#### WORK INSTRUCTIONS
Repeat the data below exactly. Include each line.

Items from a data source:
------------------------------------------------------------

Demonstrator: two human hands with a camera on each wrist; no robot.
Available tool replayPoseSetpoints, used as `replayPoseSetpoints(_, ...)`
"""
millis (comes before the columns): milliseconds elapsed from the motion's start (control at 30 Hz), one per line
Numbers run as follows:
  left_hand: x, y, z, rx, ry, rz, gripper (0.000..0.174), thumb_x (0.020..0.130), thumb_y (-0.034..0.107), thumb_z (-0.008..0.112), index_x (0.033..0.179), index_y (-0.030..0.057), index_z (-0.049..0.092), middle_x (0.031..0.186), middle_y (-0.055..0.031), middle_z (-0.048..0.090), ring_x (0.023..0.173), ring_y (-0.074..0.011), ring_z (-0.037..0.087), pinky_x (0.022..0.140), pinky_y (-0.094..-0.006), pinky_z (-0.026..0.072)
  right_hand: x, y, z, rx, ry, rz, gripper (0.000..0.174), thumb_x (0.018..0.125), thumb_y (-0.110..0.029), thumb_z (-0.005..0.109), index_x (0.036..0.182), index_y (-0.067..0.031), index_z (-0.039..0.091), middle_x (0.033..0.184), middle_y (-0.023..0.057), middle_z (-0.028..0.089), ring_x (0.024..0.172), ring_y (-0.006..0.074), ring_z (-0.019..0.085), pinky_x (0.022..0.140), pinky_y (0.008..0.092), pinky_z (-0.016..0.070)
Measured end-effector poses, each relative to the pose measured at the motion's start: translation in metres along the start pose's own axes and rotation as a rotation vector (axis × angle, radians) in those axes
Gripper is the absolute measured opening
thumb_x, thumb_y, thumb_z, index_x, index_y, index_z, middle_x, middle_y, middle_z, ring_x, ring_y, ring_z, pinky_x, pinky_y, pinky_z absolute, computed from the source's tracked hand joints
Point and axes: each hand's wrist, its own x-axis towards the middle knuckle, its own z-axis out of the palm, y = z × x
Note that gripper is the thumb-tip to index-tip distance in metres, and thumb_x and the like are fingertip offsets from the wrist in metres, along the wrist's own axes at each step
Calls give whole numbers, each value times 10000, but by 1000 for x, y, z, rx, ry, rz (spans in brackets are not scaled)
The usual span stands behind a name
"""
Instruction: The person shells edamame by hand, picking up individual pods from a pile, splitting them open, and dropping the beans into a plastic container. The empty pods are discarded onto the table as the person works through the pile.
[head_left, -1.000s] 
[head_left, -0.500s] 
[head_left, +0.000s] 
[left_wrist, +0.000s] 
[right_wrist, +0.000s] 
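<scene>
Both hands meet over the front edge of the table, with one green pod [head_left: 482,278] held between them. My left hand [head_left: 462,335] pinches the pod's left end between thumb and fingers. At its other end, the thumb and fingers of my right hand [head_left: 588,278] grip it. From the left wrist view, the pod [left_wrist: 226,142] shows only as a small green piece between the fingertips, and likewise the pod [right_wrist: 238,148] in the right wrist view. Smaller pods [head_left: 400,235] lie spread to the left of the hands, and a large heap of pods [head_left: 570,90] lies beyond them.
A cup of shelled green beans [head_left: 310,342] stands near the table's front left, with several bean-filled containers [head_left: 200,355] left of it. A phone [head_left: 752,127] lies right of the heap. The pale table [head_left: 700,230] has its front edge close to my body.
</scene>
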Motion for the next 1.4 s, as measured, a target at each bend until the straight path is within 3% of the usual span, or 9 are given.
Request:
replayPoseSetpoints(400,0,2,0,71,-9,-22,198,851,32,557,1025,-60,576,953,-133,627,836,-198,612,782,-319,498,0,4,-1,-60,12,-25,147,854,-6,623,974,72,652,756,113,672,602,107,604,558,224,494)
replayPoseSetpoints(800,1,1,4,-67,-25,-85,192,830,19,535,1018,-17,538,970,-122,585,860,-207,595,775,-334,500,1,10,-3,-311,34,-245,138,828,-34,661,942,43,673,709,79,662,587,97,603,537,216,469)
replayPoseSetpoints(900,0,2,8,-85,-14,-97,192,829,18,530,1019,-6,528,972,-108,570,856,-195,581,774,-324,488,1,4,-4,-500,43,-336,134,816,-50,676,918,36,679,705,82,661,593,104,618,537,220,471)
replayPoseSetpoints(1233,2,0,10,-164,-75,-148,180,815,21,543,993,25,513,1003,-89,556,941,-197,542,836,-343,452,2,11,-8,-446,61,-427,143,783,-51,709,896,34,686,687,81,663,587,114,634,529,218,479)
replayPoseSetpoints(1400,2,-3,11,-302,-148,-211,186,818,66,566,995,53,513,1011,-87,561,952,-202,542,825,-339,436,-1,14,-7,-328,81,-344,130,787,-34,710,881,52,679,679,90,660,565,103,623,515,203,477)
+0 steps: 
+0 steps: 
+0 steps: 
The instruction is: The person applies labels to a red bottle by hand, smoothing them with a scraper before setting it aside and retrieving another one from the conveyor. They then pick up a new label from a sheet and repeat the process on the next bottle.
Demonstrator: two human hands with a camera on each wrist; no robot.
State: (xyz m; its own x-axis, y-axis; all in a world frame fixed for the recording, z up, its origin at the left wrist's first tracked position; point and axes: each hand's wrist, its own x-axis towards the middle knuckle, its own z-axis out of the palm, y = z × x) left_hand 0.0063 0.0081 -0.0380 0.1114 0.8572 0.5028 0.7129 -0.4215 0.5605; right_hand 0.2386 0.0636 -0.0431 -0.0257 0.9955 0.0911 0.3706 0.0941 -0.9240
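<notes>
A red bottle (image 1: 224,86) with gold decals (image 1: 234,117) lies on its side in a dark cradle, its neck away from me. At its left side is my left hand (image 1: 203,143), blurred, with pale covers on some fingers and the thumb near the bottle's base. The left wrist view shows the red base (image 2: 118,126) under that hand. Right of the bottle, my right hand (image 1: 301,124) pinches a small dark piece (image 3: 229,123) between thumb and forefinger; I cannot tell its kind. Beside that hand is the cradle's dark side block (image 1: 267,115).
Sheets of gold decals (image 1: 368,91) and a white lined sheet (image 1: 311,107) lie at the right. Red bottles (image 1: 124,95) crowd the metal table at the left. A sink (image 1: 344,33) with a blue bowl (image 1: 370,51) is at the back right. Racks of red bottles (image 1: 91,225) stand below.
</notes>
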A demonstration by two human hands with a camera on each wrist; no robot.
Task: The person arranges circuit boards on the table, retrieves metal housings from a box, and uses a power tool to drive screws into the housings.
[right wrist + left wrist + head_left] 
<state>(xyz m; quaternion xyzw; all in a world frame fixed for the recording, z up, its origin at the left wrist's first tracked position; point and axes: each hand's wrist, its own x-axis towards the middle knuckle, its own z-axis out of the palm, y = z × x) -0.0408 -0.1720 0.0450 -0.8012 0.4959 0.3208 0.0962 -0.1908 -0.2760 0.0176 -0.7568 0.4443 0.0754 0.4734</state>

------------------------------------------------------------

#### EXERCISE ANSWER
Demonstrator: two human hands with a camera on each wrist; no robot.
Available tool replayPoseSetpoints, used as `replayPoseSetpoints(_, ...)`
"""
millis (comes before the columns): milliseconds elapsed from the motion's start (control at 30 Hz), one per line
Numbers run as follows:
  left_hand: x, y, z, rx, ry, rz, gripper (0.000..0.174), thumb_x (0.020..0.130), thumb_y (-0.034..0.107), thumb_z (-0.008..0.112), index_x (0.033..0.179), index_y (-0.030..0.057), index_z (-0.049..0.092), middle_x (0.031..0.186), middle_y (-0.055..0.031), middle_z (-0.048..0.090), ring_x (0.023..0.173), ring_y (-0.074..0.011), ring_z (-0.037..0.087), pinky_x (0.022..0.140), pinky_y (-0.094..-0.006), pinky_z (-0.026..0.072)
  right_hand: x, y, z, rx, ry, rz, gripper (0.000..0.174), thumb_x (0.018..0.125), thumb_y (-0.110..0.029), thumb_z (-0.005..0.109), index_x (0.036..0.182), index_y (-0.067..0.031), index_z (-0.039..0.091), middle_x (0.033..0.184), middle_y (-0.023..0.057), middle_z (-0.028..0.089), ring_x (0.024..0.172), ring_y (-0.006..0.074), ring_z (-0.019..0.085), pinky_x (0.022..0.140), pinky_y (0.008..0.092), pinky_z (-0.016..0.070)
Measured end-effector poses, each relative to the pose measured at the motion's start: translation in metres along the start pose's own axes and rotation as a rotation vector (axis × angle, radians) in those axes
Gripper is the absolute measured opening
thumb_x, thumb_y, thumb_z, index_x, index_y, index_z, middle_x, middle_y, middle_z, ring_x, ring_y, ring_z, pinky_x, pinky_y, pinky_z absolute, computed from the source's tracked hand joints
Point and axes: each hand's wrist, its own x-axis towards the middle knuckle, its own z-axis out of the palm, y = z × x
Note that gripper is the thumb-tip to index-tip distance in metres, and thumb_x and the like are fingertip offsets from the wrist in metres, along the wrist's own axes at each step
Calls give whole numbers, each value times 10000, but by 1000 for x, y, z, rx, ry, rz (spans in brackets are not scaled)
The usual span stands behind a name
"""
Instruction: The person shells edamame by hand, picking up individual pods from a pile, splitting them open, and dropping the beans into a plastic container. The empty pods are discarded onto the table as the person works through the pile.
[head_left, -1.000s] 
[head_left, -0.500s] 
[head_left, +0.000s] 
[left_wrist, +0.000s] 
[right_wrist, +0.000s] 
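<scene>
Both hands meet over the front edge of the table, with one green pod [head_left: 482,278] held between them. My left hand [head_left: 462,335] pinches the pod's left end between thumb and fingers. At its other end, the thumb and fingers of my right hand [head_left: 588,278] grip it. From the left wrist view, the pod [left_wrist: 226,142] shows only as a small green piece between the fingertips, and likewise the pod [right_wrist: 238,148] in the right wrist view. Smaller pods [head_left: 400,235] lie spread to the left of the hands, and a large heap of pods [head_left: 570,90] lies beyond them.
A cup of shelled green beans [head_left: 310,342] stands near the table's front left, with several bean-filled containers [head_left: 200,355] left of it. A phone [head_left: 752,127] lies right of the heap. The pale table [head_left: 700,230] has its front edge close to my body.
</scene>
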Motion for the next 1.4 s, as measured, a target at each bend until the straight path is within 3% of the usual span, or 9 are given.
Request:
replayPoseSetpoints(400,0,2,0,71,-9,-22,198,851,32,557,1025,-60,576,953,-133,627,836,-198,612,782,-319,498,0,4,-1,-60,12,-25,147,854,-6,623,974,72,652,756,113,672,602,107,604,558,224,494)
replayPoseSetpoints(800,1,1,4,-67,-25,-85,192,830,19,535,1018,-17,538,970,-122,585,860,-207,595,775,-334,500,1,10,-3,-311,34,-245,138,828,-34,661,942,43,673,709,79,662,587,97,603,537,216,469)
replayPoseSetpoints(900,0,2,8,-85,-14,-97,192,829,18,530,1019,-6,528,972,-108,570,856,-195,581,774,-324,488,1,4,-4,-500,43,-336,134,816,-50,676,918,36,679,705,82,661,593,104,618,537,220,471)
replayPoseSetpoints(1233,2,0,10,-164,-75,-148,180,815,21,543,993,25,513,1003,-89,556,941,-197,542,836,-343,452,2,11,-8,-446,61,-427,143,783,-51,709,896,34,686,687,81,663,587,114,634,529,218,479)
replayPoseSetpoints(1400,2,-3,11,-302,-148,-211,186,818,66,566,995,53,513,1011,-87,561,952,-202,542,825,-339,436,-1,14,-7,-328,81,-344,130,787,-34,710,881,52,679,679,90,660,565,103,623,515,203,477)
+0 steps: 
+0 steps: 
+0 steps: 
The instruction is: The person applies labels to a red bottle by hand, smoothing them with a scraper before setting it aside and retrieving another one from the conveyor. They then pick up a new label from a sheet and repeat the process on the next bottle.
Demonstrator: two human hands with a camera on each wrist; no robot.
State: (xyz m; its own x-axis, y-axis; all in a world frame fixed for the recording, z up, its origin at the left wrist's first tracked position; point and axes: each hand's wrist, its own x-axis towards the middle knuckle, its own z-axis out of the palm, y = z × x) left_hand 0.0063 0.0081 -0.0380 0.1114 0.8572 0.5028 0.7129 -0.4215 0.5605; right_hand 0.2386 0.0636 -0.0431 -0.0257 0.9955 0.0911 0.3706 0.0941 -0.9240
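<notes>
A red bottle (image 1: 224,86) with gold decals (image 1: 234,117) lies on its side in a dark cradle, its neck away from me. At its left side is my left hand (image 1: 203,143), blurred, with pale covers on some fingers and the thumb near the bottle's base. The left wrist view shows the red base (image 2: 118,126) under that hand. Right of the bottle, my right hand (image 1: 301,124) pinches a small dark piece (image 3: 229,123) between thumb and forefinger; I cannot tell its kind. Beside that hand is the cradle's dark side block (image 1: 267,115).
Sheets of gold decals (image 1: 368,91) and a white lined sheet (image 1: 311,107) lie at the right. Red bottles (image 1: 124,95) crowd the metal table at the left. A sink (image 1: 344,33) with a blue bowl (image 1: 370,51) is at the back right. Racks of red bottles (image 1: 91,225) stand below.
</notes>
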A demonstration by two human hands with a camera on each wrist; no robot.
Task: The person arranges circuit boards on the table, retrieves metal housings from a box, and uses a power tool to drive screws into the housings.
[right wrist + left wrist + head_left] 
<state>(xyz m; quaternion xyzw; all in a world frame fixed for the recording, z up, its origin at the left wrist's first tracked position; point and axes: each hand's wrist, its own x-axis towards the middle knuckle, its own z-axis out of the palm, y = z × x) -0.0408 -0.1720 0.0450 -0.8012 0.4959 0.3208 0.0962 -0.1908 -0.2760 0.0176 -0.7568 0.4443 0.0754 0.4734</state>

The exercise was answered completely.